The Starting Point – Honesty

Character and virtues development is like a melting pot. At different stages, parents and the environment add ingredients, stir a bit, and increase or decrease the heat. The melting pot, parents, environment, and outcome are uniquely different for each child.

A starting point is needed to begin understanding what is possible and how to get there, and get our children there. At a minimum, our children need to be honest and able to be a friend and have friends. Dishonesty prevents the formation of close friendships.

Several years ago, in a national poll, nearly three of four American adults said that they believe that people in general lead less honest and moral lives than they used to. How about the ad that questions the fairness of most businesses by showing a stylish con-man treating two young girls (customers) differently? The first youngster (or client) gets a small cardboard pony and seems quite gracious with the meagre gift. The second young girl is startled when she is given a real pony since she is a new customer. What shock and disappointment on the face of the first girl!. No wonder a high school teacher is quoted as saying, “Kids are more cynical than ever about the lack of honesty that they see in the adult world.”

Children should be shown and taught that honesty means:

  • always telling the truth: someone who lies or deceives can’t be trusted;
  • following the rules: cheating isn‘t fair or right;
  • not stealing: it’s wrong to take what does not belong to us;
  • being sincere and genuine: you lose respect if you are a fraud;
  • being sincere and pure: it’s unethical to use trickery and deception and to act as if something false is true,
  • being authentic or real: it’s wrong to pretending or make things up in order to gain an advantage or avoid responsibility, discipline, consequences; and
  • speaking your mind; being frank and straightforward clarifies things and makes them quickly more understandable, when done properly.

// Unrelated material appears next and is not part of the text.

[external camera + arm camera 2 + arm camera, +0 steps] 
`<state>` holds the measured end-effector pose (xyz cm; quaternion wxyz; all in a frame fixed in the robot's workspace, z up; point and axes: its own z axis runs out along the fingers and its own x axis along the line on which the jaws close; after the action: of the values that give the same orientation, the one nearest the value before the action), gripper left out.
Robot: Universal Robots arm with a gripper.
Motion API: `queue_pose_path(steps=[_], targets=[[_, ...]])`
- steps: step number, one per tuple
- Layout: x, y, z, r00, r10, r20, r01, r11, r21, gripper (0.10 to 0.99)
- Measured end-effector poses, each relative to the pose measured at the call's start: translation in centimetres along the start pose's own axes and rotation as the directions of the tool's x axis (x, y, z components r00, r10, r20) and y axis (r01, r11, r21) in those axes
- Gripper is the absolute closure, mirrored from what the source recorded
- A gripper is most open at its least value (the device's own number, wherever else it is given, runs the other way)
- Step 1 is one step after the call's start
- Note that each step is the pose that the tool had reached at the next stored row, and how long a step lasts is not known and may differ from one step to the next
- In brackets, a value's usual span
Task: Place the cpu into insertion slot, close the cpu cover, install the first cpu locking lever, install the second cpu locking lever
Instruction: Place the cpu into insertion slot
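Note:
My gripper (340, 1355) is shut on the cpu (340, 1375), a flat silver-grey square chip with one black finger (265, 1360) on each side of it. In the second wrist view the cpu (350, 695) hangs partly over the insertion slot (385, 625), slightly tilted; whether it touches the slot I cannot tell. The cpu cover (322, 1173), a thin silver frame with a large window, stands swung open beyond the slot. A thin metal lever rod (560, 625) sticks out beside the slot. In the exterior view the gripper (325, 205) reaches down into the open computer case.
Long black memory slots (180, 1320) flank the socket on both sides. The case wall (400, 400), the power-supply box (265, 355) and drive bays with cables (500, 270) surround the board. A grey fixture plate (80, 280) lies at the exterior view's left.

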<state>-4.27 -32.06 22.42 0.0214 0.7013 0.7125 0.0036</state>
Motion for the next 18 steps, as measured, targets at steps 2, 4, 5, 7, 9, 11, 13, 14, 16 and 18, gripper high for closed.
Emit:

Sometimes it appears easier to just use adjectives or labels. If the label is positive, such as “genuine”, “authentic”, it may not do any harm. However, it is still better to identify the specific behaviour that you are encouraging or would like changed. Unfortunately labels stick with the child for a long time even though the child is much more than that one negative term.

Often we stress what “not to do”. That’s important since children need to understand what’s bad, wrong, or evil and must be avoided. To avoid being too negative, do it less. Do more of referring to the positive or desirable “what to do’s”.